• [PROBLEM]: All lines with the word "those" must be pulled from the entries below.

• [MATERIALS PROVIDED]:

[Start of Attachment]

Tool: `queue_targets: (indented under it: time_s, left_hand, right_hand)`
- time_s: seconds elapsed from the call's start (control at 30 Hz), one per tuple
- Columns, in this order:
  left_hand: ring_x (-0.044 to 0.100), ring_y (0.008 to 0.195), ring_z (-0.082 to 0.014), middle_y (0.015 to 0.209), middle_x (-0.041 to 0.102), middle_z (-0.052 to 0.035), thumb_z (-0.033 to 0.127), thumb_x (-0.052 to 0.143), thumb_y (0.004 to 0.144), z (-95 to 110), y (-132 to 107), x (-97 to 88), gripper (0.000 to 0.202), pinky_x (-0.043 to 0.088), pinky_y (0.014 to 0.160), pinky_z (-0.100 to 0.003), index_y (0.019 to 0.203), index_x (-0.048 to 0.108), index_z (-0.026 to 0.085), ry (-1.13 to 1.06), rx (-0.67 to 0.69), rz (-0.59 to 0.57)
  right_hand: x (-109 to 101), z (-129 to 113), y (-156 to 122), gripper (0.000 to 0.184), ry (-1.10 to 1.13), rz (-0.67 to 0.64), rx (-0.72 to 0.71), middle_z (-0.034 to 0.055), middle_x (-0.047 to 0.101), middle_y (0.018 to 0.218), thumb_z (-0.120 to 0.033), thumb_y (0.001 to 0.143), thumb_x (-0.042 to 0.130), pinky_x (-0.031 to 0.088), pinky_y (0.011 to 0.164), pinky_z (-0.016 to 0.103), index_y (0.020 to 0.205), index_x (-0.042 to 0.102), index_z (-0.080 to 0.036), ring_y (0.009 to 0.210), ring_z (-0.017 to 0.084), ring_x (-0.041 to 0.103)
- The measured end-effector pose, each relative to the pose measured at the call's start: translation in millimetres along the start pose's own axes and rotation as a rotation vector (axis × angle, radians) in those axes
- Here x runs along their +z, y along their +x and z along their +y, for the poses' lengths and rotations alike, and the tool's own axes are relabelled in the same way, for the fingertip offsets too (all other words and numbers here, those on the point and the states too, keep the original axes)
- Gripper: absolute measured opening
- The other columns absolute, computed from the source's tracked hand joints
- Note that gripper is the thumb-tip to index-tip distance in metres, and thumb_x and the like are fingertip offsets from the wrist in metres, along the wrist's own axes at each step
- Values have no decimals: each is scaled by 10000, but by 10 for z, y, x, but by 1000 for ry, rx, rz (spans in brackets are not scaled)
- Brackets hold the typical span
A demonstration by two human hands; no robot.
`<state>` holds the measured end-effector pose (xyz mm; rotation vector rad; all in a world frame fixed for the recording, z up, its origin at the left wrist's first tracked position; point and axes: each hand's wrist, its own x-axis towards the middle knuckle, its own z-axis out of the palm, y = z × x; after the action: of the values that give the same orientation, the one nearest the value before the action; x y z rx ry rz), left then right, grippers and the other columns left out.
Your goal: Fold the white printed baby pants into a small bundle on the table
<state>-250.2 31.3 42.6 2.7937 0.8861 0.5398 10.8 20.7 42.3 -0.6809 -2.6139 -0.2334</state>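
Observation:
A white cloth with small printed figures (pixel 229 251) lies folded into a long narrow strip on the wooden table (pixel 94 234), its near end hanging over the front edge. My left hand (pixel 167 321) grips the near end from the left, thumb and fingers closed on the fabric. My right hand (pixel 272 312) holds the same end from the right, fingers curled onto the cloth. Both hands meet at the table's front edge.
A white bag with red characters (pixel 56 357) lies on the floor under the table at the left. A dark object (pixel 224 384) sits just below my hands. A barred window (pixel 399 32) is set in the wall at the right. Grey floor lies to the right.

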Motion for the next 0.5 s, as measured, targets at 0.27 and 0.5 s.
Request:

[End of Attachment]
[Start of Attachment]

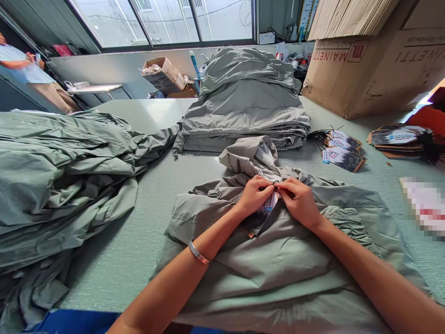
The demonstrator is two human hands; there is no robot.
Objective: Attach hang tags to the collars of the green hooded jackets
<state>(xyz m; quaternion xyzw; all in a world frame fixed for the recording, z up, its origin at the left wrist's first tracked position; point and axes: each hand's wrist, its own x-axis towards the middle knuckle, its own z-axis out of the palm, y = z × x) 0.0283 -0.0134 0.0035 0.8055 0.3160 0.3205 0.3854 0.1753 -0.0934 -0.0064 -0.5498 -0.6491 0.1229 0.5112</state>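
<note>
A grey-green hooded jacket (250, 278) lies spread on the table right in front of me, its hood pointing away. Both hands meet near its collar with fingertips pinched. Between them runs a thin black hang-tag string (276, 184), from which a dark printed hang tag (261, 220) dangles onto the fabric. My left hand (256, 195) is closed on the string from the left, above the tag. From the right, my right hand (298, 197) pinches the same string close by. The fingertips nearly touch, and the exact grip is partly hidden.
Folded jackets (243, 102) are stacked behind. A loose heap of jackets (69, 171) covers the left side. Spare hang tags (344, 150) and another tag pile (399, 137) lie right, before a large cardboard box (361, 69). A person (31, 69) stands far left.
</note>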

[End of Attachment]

• [EXERCISE SOLUTION]:
- The measured end-effector pose, each relative to the pose measured at the call's start: translation in millimetres along the start pose's own axes and rotation as a rotation vector (axis × angle, radians) in those axes
- Here x runs along their +z, y along their +x and z along their +y, for the poses' lengths and rotations alike, and the tool's own axes are relabelled in the same way, for the fingertip offsets too (all other words and numbers here, those on the point and the states too, keep the original axes)

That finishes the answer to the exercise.